Dinner at the Clove Club
There is only the slightest, most tenuous little Chinese excuse for writing about my recent dinner at the Clove Club on this blog, but it was such a fabulous meal that I’m going to anyway. My phone ran out of juice very quickly so I took almost no photos (which was actually a relief: Instagram is fun but can also be a self-imposed tyranny). We had the set menu, with a few extra tasters which were sent out by the kitchen.
The Chinese excuse lies in one of the extras, an ingenious little concoction of boned, deep-fried chicken’s feet, gently embracing a mushroom and chicken stuffing. This is the only time I’ve ever been served chicken’s feet in a non-Chinese restaurant, and these were divine: crisp, crunchy and totally unexpected. (Have any blog readers come across interesting chicken’s feet dishes outside the Chinese culinary world?)
In general, Isaac McHale’s cooking is a delightful mix of the warm and old-fashioned (with ingredients such as wood pigeon, greengages and peated barley) and the radical (those chicken’s feet; using the peated barley in a cake that had the gorgeous smokiness of whisky), and the dining room is simple and uncomplicated, without the fuss and circumstance that often accompanies food of this quality. The wines offered as pairing for the dishes were exciting and offbeat.
A few other highlights: slices of white truffle layered on scrambled eggs like autumn leaves; cornish sea bass in brown butter; the singing, whizzy lemoniness of a frothy cream dessert, with a tingly undercurrent of black pepper; the smouldering peatiness of that whisky cake.

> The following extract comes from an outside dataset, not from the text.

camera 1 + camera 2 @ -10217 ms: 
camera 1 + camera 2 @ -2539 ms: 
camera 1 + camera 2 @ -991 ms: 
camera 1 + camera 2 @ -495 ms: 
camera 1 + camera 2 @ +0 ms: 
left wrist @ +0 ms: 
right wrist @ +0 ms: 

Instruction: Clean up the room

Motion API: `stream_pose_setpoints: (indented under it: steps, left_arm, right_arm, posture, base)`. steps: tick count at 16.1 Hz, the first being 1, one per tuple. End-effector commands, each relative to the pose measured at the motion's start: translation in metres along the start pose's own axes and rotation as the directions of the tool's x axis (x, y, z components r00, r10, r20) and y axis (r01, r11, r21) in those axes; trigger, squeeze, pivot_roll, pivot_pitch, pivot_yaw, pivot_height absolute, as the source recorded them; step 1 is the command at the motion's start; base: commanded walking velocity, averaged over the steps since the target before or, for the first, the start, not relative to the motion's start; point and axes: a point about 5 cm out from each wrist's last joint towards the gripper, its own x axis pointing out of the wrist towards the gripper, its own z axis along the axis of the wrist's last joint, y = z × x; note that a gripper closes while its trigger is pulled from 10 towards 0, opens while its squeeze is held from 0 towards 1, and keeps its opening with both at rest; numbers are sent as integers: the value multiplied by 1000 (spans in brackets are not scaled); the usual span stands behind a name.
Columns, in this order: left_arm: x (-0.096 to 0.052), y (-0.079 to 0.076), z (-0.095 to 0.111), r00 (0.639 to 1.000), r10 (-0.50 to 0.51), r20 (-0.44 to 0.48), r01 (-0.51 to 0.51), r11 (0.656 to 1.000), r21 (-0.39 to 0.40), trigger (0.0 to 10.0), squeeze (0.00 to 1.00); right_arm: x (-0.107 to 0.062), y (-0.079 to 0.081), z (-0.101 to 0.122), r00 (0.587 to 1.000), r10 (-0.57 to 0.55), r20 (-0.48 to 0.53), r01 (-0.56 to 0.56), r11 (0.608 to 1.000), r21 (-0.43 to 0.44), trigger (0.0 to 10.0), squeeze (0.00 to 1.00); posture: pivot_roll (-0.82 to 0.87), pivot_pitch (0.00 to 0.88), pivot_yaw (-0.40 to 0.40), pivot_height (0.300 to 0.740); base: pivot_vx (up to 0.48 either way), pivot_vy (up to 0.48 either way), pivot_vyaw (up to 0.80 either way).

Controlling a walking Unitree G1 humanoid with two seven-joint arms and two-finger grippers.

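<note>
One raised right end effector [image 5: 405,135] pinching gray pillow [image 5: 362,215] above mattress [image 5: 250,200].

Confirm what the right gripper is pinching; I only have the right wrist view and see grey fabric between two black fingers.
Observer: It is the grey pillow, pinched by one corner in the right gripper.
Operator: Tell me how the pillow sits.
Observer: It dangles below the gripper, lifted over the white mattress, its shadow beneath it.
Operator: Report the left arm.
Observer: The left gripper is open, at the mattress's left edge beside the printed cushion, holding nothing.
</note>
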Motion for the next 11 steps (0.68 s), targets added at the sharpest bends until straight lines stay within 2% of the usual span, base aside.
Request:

Altogether one of the most thrilling meals I’ve had in a long time, and extremely good value by London standards.
Apologies for the poor quality of the pic, which was taken in flickering candlelight.
2 Responses to “Dinner at the Clove Club”
Boned before they are fried? Don’t chicken-feet derive their flavour from their extreme boniness?
http://en.wikipedia.org/wiki/Chicken_feet
is a wikipedia article which describes in a somewhat cursory fashion the use of chicken feet in various cuisines around the world. The article neglects to mention that the proverbial Jewish Mother would use chicken feet in making a highly traditional chicken soup.
It seems that the deep fried, boned, stuffed chicken feet might have come from a very elegant dim sum restaurant.